Tuesday, July 8, 2008

Vegan with a Vengeance

I could never be a vegan. I like cheese, milk, and butter way to much to cut them out of my life forever. I even tried being a vegetarian for a few years in high school, but on a family vacation to California we stopped at an In-N-Out Burger and all bets were off (that's right, I ended a year-long red meat ban for a double-double and a strawberry milkshake). Regardless of how strong my love of meat and dairy may be, there is something so sexy about vegan to me. It screams healthy, green, and downright cool. Perhaps this desire to be vegan is what prompted me to buy Vegan Cupcakes. Aside from getting pretty good reviews and adding enough to my amazon.com cart for free shipping, I was enticed by the idea of vegan baking. This week, Julia is spending the week with us and it seemed like an idea time to bust out the vegan cupcakes.

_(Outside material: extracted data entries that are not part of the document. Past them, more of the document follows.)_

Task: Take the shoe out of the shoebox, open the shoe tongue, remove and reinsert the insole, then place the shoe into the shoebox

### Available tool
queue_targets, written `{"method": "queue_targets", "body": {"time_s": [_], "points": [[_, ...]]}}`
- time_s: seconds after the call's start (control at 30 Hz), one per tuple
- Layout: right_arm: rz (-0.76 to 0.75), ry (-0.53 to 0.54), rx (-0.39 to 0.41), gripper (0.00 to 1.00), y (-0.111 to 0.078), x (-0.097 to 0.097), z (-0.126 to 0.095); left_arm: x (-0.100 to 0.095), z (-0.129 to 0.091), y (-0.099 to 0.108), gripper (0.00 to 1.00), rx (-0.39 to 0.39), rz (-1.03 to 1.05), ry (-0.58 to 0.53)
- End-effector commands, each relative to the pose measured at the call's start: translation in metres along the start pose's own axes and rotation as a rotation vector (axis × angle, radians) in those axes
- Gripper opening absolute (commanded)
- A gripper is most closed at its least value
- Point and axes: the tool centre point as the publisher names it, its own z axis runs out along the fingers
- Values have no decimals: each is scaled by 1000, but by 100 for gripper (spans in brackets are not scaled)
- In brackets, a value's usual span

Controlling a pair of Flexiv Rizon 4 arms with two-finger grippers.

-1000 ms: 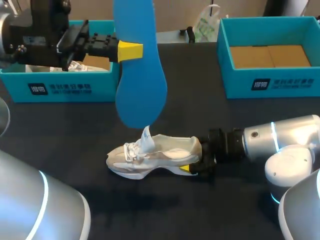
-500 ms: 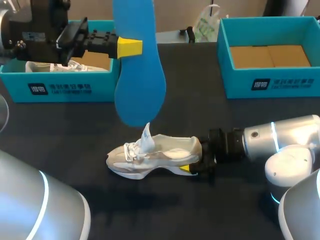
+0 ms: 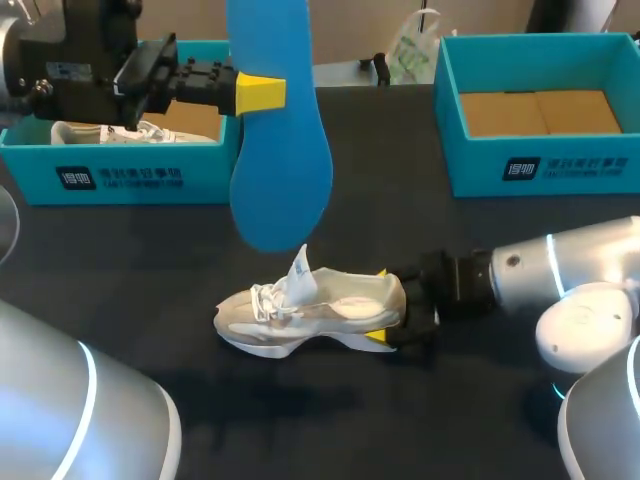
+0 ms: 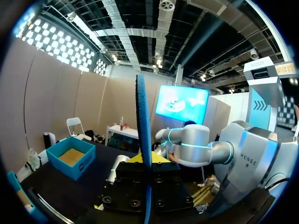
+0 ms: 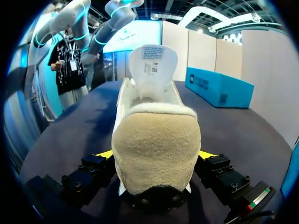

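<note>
Left jaws grip the blue insole (image 3: pixel 280 130) from both sides, holding it upright; seen edge-on (image 4: pixel 143 140) from the wrist. Right jaws clamp the heel of the white shoe (image 3: pixel 315 310), which rests on the dark desk (image 3: pixel 150 260), toe pointing away from them, tongue (image 5: pixel 153 65) raised. Left shoebox (image 3: pixel 120 178), beneath and behind the left jaws, holds a second white shoe (image 3: pixel 90 133). Right shoebox (image 3: pixel 540 165), beyond the right jaws, shows only a cardboard floor. Tongue label print is illegible.
</note>
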Motion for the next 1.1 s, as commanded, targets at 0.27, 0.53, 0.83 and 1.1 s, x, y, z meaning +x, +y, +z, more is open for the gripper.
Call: {"method": "queue_targets", "body": {"time_s": [0.27,0.53,0.83,1.1], "points": [[60,6,280,100,16,5,-26,-2,2,-1,0,-3,0,3],[110,-27,488,100,29,9,-39,-2,2,-1,0,-3,0,3],[162,-57,679,100,46,9,-48,-2,2,-1,0,-3,0,3],[202,-63,800,100,63,10,-51,-2,2,-1,0,-3,0,3]]}}
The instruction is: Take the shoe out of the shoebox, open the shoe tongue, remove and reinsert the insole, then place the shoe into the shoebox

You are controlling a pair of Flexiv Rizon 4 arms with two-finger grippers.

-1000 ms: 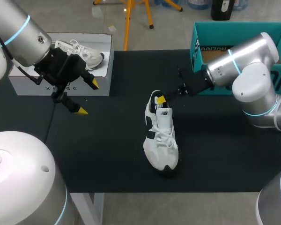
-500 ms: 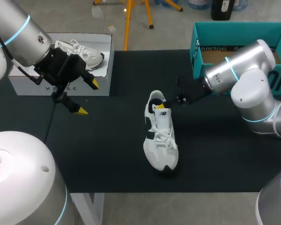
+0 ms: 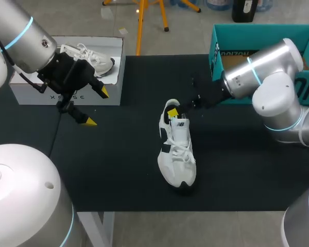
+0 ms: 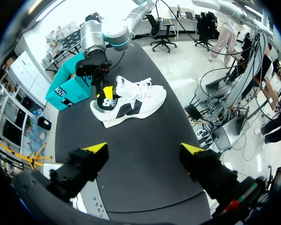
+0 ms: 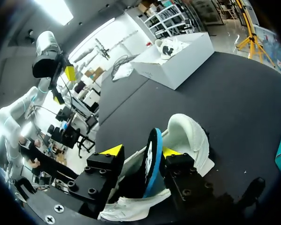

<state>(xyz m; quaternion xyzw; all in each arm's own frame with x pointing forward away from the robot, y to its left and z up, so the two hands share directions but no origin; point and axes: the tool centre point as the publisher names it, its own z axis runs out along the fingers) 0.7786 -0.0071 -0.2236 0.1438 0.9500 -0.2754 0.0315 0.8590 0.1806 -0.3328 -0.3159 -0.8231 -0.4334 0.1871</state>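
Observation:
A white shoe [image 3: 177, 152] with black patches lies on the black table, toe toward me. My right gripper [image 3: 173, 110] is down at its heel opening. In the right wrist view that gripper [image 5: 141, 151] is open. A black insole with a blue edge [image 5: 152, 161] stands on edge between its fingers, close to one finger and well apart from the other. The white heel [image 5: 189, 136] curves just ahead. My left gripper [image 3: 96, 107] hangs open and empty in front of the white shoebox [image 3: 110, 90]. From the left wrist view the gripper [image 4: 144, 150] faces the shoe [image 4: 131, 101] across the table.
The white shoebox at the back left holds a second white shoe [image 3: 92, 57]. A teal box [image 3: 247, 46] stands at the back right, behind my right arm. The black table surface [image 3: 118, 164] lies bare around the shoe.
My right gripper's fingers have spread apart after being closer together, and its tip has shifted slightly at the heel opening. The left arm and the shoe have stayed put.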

We decided to try the "Sexy Low-Fat Vanilla" cupcakes with raspberry topping. Unfortunately, our spirits were crushed when the first pan came out looking like runny craters. We were so mad and slowly went through the recipe trying to figure out where we went wrong.
As it turns out, we added 1 2/3 c. milk instead of 2/3 cup, a mistake made more than once in my pyrex measuring cup (last time it resulted in watery, weak taco meat). Determined that we could do better, we tried another batch. This time everything came together and we ended up with perfectly cooked cupcakes.

As much as I love baking and art, ne'er the two shall meet in the form of cake decoration. I have no icing skills whatsoever and usually end up with the usual made from mix, canned icing, crummily iced cupcakes that the 2nd string room mother might bring to the valentine's party. I also hate frosting, so when the book suggested using a fruit topping, I thought it was brilliant! After the cupcakes cooled, we spread a thin layer of fruit preserves, then stuck raspberries on the top. We then drizzles a confectioner's sugar and soymilk glaze over the top and, voila! Beautiful cupcakes that wouldn't be too embarrassing to take to work!

Truthfully, if pressed for time, you could even make cupcakes from a mix and just decorate them with the fruit (I'm thinking kiwis and strawberries next time), but the vegan came through on flavor as well. The cupcakes were much moister and had more depth of flavor than a Betty Crocker could provide. Adding fresh fruit to the top also adds a really fresh, summery taste to the dessert. We're trying the Cookies and Cream cupcakes later this week :).